İnci Eviner: This is a feeling brought about by the dynamic figures stuck between the anonymous and the individual. This is how I wanted to reflect the basic paradox that I was thinking of creating in the installation from the beginning, that is, the dilemma of me and us. I searched for the various forms of this paradox in “We, Elsewhere” too. In a world where identities move beyond national boundaries, “us”, the memory, and the jins, fairies and myths that hunts it play unknown games with personal pleasure, desire and life experience in order to produce possible meanings. I wanted to create this feeling rather than giving a message. The question on my mind is this: Can the tensions we see as paradox pave the way for new daseins?
Even though you incorporate different tools in your creation process, I guess pattern has a special place for you. What kind of opportunities does pattern provide?
İnci Eviner: I think by drawing. Drawing ties me to the reality of what I am doing, makes the act of creating art a natural need. I believe that people who are really troubled with the age and the community they live in can make art. We search for a different possibility of existence with the questions and troubles inside our minds within the work of art. Patterns keep me balanced between the unknown realms of subconsciousness and visible reality. Moreover, drawing continues to carry a desire I had from my childhood.
You mentioned saying, “Sometimes I came across a more introverted artist, and other times an angrier one” while reviewing all your work you did for your retrospective in Istanbul Modern in one of your interviews. What kind of an artist do you come across when you look at your latest works?

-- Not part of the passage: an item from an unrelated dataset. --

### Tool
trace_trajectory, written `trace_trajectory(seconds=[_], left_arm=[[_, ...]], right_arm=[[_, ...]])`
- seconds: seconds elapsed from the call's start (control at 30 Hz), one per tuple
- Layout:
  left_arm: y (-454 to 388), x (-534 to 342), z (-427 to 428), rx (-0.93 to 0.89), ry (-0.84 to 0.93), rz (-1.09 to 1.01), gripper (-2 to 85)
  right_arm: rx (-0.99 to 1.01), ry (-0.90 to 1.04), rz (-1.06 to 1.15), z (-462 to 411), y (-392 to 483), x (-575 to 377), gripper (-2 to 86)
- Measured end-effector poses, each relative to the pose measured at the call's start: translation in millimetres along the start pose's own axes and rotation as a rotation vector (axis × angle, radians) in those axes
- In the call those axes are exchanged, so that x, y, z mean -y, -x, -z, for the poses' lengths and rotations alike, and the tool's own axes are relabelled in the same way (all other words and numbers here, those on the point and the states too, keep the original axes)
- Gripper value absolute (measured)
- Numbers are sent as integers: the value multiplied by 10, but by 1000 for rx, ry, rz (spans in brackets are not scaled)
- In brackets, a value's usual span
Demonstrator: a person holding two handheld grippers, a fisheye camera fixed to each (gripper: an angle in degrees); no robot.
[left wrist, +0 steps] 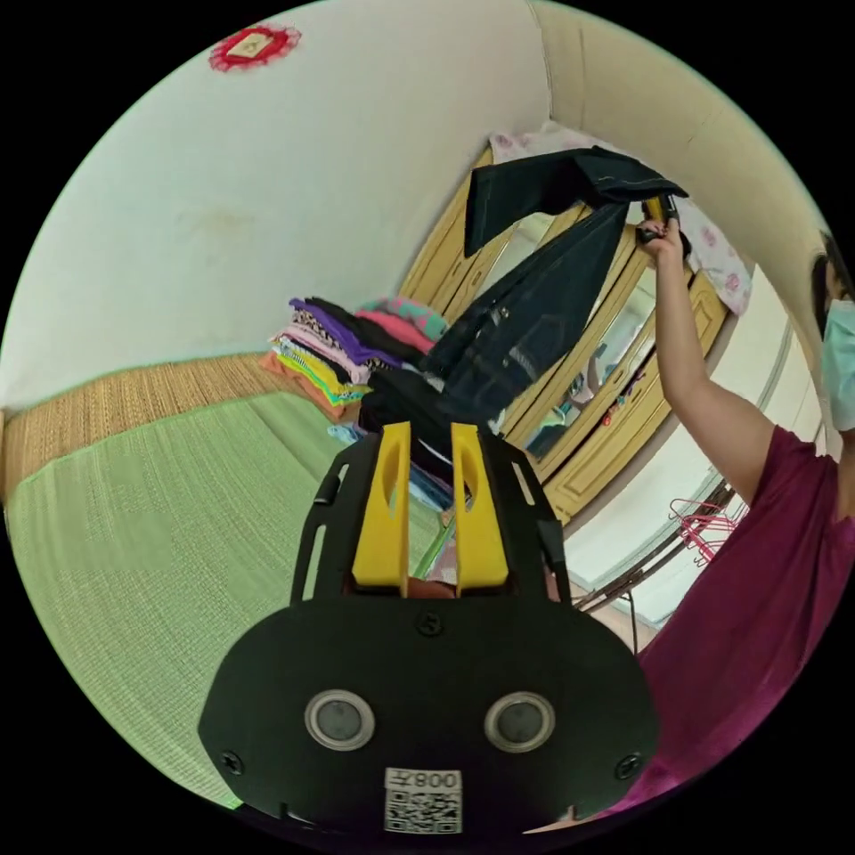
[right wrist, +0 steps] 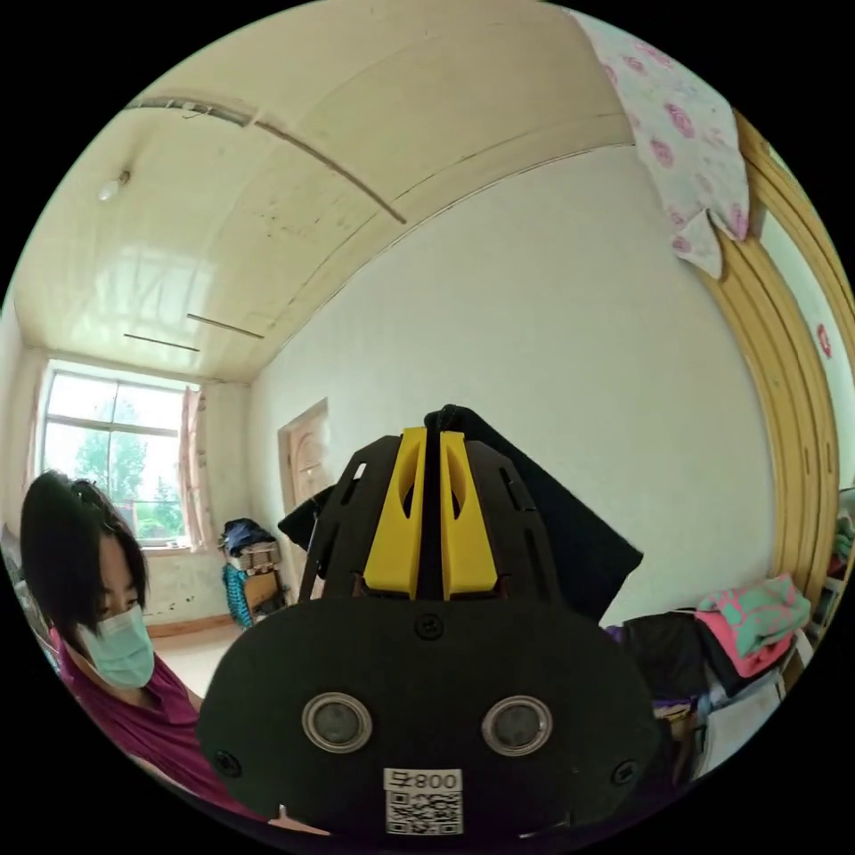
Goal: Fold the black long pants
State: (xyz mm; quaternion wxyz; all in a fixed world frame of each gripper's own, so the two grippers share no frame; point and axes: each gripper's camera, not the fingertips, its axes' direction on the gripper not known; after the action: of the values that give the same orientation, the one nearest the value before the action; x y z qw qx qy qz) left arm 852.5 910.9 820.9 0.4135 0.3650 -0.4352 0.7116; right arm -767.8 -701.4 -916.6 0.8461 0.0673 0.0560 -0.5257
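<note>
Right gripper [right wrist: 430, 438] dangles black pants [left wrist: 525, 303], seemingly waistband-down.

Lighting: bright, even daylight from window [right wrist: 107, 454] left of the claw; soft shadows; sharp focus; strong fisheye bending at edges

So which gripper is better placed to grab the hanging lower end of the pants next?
Probably the left gripper: its jaws are open and free just below the hanging black pants, while the right gripper is shut on their upper end.
</note>
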Motion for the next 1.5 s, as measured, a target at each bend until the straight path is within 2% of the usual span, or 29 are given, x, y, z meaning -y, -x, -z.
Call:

İnci Eviner: At times, the creations process is filled with enthusiasm or fear but it is always exciting for me. To challenge with the courage that I gather from the darkness or from joy and hope, to enter the room of life and existence that is filled with secrets which are hard to define, to be fragile while being strong…
Is it accurate to say that your works are closely associated with literature? What kind of a driving force that fictional texts create for your creating process?
İnci Eviner: Reading literature especially after exhibitions has been a saving grace for me recently. Thinking in images can be less deep than thinking in words and sentences but I can say this; I constantly have to remind myself the richness and the deepness of words through reading literature. Only then the images can thrive and the subconscious can deepen.
Recently, you have collaborated with an important literary figure, Nobel Prize winner Orhan Pamuk. What do you want to say about the words of this collaborative work that is based upon your work in Venice Biennale?
İnci Eviner: Orhan Pamuk and I have developed a friendship by sharing the same workshop for drawing patterns for more than a year. He witnessed these compositions come to life while drawing patterns in the table I reserved for him and in the end, he decided to be the voice of these imaginary heroes. It was amazing for me for sure and extraordinary texts were shaped. I think that hadn’t been the voice of these characters, the work would be lacking something. Seeing our collaboration resulting like this makes me happy and proud.
Your works have been about the troubles women of this country had to face, for a very long time. How do you evaluate the current period in which there is a fight for women’s right?
İnci Eviner: The meaning of the feminist movement has been evolving and developing in time and in different cultures but considering the gender conditions in our country, it is urgent and it shakes our definition of freedom to the core. On the other hand, you get carried away by the endlessly rich world of images and freedom of art and this world is a necessity for being human. But when I open my eyes and see femicide news, I get convinced that this world is just an illusion. In reality, an artist is in pursuit of new definitions of freedom between their personal experiences, sense of self and other people’s pain. Sometimes, I can’t help but think that even when there will be no more femicide in this country, I will continue to carry on the memory of my mother and grandmother. I think that this topic is very complicated and deep.